**Data supplied:**
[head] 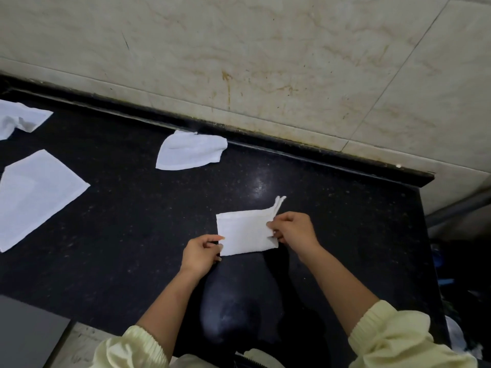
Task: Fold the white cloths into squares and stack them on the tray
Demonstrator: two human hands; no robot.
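Observation:
A folded white cloth (245, 231) lies on the black counter (132, 213) in front of me. My left hand (201, 252) pinches its lower left corner. My right hand (292, 229) pinches its right edge, where two loose corners stick up. Three more white cloths lie unfolded: a crumpled cloth (190, 151) by the back ledge, a flat cloth (34, 193) at the left, and a rumpled cloth (18, 118) at the far left edge. A grey flat surface (24, 333) shows at the bottom left; I cannot tell whether it is the tray.
A beige marble wall (265, 54) rises behind the counter's raised back ledge (318, 152). The counter ends at the right, where dark clutter (457, 274) sits below. Pale yellow sleeves (398, 338) cover my forearms.

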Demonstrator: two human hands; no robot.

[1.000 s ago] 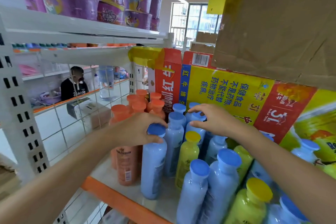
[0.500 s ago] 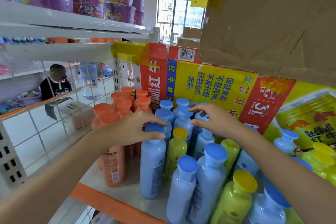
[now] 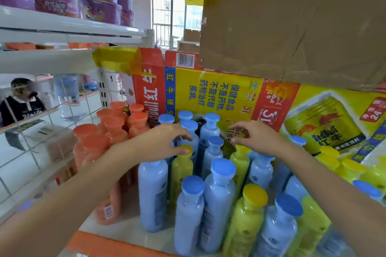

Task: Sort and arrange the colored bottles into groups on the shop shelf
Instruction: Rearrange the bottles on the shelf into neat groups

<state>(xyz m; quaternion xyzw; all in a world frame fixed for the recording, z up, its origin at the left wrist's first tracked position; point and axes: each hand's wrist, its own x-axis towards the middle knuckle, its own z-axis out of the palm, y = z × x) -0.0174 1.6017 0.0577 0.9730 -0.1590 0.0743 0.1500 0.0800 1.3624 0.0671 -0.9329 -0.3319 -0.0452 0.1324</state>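
fingers of left hand [image 3: 158, 142] curled over cap of front blue bottle [image 3: 153, 194], grip hidden under palm, so cannot tell; right hand [image 3: 257, 137] fingers loosely bent, holding nothing, just above a yellow bottle [image 3: 240, 165]. packed tight on shelf [image 3: 129, 230], colours mixed and touching: likely to topple neighbours if pulled sideways. counted: seven orange bottles [image 3: 110, 200] at left, about twelve blue, at least six yellow.

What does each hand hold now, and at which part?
The left hand covers the cap of the front blue bottle; whether its fingers grip it cannot be told. The right hand holds nothing.
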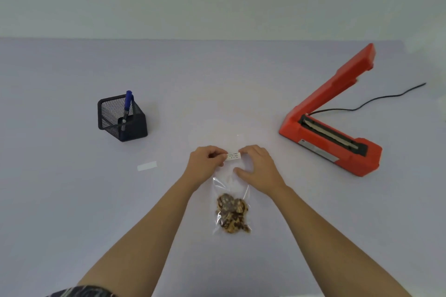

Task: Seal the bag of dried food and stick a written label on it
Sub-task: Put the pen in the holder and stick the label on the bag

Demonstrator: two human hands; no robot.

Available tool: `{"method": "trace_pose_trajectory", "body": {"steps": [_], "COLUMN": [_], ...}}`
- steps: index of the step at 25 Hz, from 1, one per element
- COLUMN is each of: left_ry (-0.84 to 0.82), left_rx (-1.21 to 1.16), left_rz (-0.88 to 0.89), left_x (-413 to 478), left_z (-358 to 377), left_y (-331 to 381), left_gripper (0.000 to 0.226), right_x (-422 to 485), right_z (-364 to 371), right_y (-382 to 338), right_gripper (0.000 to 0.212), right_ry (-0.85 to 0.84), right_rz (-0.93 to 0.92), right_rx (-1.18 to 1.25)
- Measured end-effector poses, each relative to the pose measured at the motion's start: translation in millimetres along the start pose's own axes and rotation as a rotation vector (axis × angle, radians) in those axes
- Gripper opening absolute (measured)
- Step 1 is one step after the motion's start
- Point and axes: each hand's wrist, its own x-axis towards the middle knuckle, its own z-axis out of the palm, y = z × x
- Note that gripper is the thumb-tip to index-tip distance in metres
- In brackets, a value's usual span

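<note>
Dried food [233,213], brown and tan pieces, sits bunched at the near end of a clear bag [218,182] lying flat on a pale table [72,200], its length running away from the person between two bare forearms. Just beyond the food, the left hand [205,164] pinches the left end of a small white label [233,156] marked with handwriting. The bent fingers of the right hand [259,166] meet the label's other end, the thumb stretched apart and resting on the film below. Whether those fingers pinch the label or only press it cannot be told. The label lies across the bag's empty upper part, at or just above the plastic. A blank white strip [146,166], likely the peeled backing, lies on the table to the left, well apart from the bag. Farther back on the left, a black mesh pen holder [123,125] holds a blue pen [128,101]. On the right stands an orange heat sealer [333,132], arm raised and nothing between its bars, its black cord [376,101] trailing off. The writing appears done and the pen put away. The bag's far edge is too faint to show a seal, though the set-aside sealer suggests that step is finished. What seems left is pressing the label down flat.
</note>
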Motion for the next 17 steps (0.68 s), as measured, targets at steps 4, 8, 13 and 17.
{"method": "trace_pose_trajectory", "body": {"steps": [4, 8, 13, 17], "left_ry": [-0.005, -0.003, 0.052, 0.092], "left_rx": [0.170, 0.235, 0.251, 0.243], "left_rz": [0.013, 0.034, 0.063, 0.082], "left_x": [8, 13, 12, 10], "left_z": [1, 1, 6, 9], "left_y": [-7, -9, -12, -12], "left_gripper": [0.016, 0.016, 0.016, 0.016], "right_x": [0, -2, -4, -2], "right_z": [2, 4, 7, 9], "right_y": [5, 7, 9, 9], "right_gripper": [0.048, 0.045, 0.042, 0.034], "right_ry": [0.010, 0.037, 0.059, 0.095], "right_rz": [-0.003, -0.006, -0.018, -0.007], "right_rx": [0.042, 0.079, 0.102, 0.126]}}
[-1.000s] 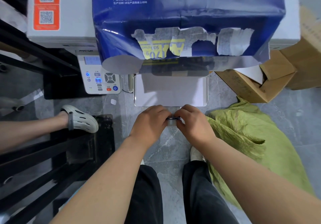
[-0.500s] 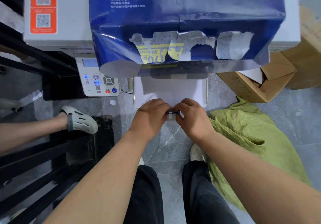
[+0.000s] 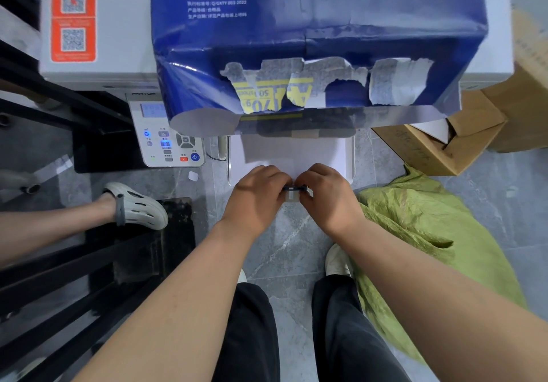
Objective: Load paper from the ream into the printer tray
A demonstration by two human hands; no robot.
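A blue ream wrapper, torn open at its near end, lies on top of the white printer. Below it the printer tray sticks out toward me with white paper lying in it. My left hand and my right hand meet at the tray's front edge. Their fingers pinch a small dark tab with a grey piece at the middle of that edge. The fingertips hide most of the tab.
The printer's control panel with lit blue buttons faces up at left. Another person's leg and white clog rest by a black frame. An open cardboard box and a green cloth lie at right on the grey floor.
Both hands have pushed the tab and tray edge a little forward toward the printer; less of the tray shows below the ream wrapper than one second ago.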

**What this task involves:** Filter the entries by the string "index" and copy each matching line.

**Response to the task:**
- steps: index of the step at 25 Hz, from 1, one per element
- Note that gripper is the thumb-tip to index-tip distance in metres

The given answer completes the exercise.